Google Maps and that ilk have some problems. I once got directions - somewhere - which were fine at the destination. The first parts were not. It placed my house about 2 miles west of where it really was, to start with. Then to get on the highway I needed, it routed me UNDER the highway, to a road that paralleled the highway, via a non-existent road that would have gone into a canal. Three miles south on that, back west half a mile and get on the highway.

So I can understand how these mistakes can happen. I’m arguing with my TomTom over where I live, too. If I use the address, it misses by enough to occasion snide remarks of “Turn Around” from its AI, and if I set it by position, it thinks I live on the street that ends across the road and gives the wrong turn to start out. (I know better than to listen, of course, but it’s annoying.)

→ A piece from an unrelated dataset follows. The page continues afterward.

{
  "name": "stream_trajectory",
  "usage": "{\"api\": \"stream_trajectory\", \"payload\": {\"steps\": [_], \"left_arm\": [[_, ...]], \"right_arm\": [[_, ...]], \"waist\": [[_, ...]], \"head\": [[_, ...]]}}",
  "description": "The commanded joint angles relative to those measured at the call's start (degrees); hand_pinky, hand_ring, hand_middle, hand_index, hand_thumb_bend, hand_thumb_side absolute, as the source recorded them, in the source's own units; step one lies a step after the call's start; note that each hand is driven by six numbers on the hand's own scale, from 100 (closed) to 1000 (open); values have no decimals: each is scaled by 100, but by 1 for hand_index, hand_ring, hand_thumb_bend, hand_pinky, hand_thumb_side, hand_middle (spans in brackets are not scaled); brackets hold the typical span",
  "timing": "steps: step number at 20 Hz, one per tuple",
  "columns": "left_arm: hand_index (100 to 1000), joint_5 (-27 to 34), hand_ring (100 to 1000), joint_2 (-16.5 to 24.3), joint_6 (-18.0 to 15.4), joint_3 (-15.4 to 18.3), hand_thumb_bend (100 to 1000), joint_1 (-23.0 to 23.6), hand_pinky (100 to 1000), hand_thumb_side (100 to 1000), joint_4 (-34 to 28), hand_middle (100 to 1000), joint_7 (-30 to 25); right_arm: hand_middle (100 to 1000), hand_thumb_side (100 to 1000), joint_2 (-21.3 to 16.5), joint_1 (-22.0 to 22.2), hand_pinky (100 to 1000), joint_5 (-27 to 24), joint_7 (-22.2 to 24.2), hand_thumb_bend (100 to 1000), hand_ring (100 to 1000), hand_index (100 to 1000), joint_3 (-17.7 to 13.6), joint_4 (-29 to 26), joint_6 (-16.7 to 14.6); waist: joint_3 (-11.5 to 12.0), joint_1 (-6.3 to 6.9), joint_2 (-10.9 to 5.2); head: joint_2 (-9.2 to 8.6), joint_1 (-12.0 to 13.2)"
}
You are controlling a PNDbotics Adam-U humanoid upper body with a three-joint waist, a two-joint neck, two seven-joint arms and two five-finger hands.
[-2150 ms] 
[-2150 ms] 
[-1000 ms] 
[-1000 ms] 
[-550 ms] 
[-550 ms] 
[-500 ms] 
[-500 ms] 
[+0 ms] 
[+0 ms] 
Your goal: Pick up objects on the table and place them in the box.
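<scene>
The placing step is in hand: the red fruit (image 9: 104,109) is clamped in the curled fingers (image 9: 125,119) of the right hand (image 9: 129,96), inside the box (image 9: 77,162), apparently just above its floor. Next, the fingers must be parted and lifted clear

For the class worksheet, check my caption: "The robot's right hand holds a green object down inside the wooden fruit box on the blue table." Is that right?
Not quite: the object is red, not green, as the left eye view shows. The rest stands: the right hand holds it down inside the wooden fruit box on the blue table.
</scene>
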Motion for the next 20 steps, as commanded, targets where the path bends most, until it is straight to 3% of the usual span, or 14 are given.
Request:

We live in a shore town, off of a road that takes you directly to the ocean about six miles away – this scenario that plays out at least once a week in the summer:

Benny: Hey, which way to the beach?
Me: (pointing east) That way. If your ankles get wet, you’ve gone too far.

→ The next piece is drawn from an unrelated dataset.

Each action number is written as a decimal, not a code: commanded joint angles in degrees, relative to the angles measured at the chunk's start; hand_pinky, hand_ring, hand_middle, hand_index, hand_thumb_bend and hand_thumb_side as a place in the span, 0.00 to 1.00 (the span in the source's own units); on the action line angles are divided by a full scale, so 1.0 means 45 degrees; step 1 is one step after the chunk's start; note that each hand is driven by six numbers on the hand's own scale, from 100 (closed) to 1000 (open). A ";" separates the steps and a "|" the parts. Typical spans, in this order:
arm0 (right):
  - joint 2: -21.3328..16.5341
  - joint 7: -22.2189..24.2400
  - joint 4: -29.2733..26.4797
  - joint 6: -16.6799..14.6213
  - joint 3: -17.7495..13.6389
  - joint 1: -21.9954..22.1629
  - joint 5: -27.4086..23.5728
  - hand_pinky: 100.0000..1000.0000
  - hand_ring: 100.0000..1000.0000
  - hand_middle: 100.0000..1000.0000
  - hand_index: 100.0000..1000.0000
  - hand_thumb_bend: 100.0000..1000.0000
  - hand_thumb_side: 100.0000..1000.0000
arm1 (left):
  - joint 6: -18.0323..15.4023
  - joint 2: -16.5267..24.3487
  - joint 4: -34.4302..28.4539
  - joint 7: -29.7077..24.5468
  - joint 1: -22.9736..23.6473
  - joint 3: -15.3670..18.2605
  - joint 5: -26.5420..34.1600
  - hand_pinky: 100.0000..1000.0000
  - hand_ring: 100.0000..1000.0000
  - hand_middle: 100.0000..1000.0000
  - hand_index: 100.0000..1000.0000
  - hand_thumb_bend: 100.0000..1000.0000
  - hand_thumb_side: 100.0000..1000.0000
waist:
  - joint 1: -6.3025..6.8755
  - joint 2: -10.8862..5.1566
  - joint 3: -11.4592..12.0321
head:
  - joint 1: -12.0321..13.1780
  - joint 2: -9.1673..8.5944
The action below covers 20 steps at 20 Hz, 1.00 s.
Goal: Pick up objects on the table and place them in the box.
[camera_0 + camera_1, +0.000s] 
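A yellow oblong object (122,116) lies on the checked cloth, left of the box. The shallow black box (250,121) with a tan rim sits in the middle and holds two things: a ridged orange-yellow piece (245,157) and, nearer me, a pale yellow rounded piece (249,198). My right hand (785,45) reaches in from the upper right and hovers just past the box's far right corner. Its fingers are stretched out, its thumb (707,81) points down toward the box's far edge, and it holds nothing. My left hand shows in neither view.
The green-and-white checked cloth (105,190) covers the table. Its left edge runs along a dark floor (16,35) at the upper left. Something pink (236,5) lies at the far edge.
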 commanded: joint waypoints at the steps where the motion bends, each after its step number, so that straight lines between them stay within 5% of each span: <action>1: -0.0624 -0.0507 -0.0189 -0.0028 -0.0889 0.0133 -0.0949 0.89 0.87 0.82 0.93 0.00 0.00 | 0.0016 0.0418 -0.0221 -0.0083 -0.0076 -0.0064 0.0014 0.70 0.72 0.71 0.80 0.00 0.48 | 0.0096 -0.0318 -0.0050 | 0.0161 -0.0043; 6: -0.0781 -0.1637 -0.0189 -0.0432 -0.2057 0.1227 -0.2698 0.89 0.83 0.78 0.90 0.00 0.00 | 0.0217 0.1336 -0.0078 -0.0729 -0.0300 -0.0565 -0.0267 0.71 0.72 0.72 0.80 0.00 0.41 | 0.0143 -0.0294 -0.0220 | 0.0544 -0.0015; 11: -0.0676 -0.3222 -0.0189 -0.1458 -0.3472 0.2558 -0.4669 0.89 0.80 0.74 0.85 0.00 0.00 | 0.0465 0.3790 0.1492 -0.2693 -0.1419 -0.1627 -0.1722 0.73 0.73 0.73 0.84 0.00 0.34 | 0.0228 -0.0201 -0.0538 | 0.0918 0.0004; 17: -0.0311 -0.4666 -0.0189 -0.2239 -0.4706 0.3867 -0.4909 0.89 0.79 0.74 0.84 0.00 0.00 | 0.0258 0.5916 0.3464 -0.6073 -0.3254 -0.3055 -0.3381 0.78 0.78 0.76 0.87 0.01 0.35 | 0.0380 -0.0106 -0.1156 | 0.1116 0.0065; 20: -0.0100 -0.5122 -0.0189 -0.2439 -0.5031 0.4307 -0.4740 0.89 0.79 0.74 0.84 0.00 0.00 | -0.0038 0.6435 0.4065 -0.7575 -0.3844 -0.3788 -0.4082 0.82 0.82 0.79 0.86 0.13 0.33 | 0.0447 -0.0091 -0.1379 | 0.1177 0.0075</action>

The taxi examples might not actually be the driver not knowing the address, but just deliberately running up the fare. Taxis might be the only business model where they get paid more the worse their service is.

In this case I truly believe that the cabbie was a fur brain.

Most of them are actually pretty good in my experience.

I’ve had cabbies turn back the fare meter when they realize they’ve taken a wrong turn. I appreciated that, even though I would have had no idea he had taken the wrong way, since I had never gone to the destination before.

The first time I used my shiny new navigator was when we went to the Boyce Thompson Arboretum, about thirty miles down US60 from where I live. We’d been there many times and the entrance is right on the highway so I really didn’t need the nav, I was just getting used to working it. So, I’m going down the road watching the display scroll and the miles count down, and we’re at the entrance when the nav says there’s seven miles to go, about three miles west of Superior.

When we left, I continued on (we were going to Globe, anyway) and when the nice lady proudly we’d arrived at “Bos Th’ms’n Arb’rtum” (That was when I figured the speech synthesized) we were three miles east of Superior at a nothing in particular spot. The place has a real address (37615 U.S. Hwy 60) so when I got home, I plugged it into Mapquest, and was about a thousand feet off, Google Earth, which was about a half mile off, and finally Google Maps, which had the seven mile off location. I figure Magellan is using Google Maps’ database.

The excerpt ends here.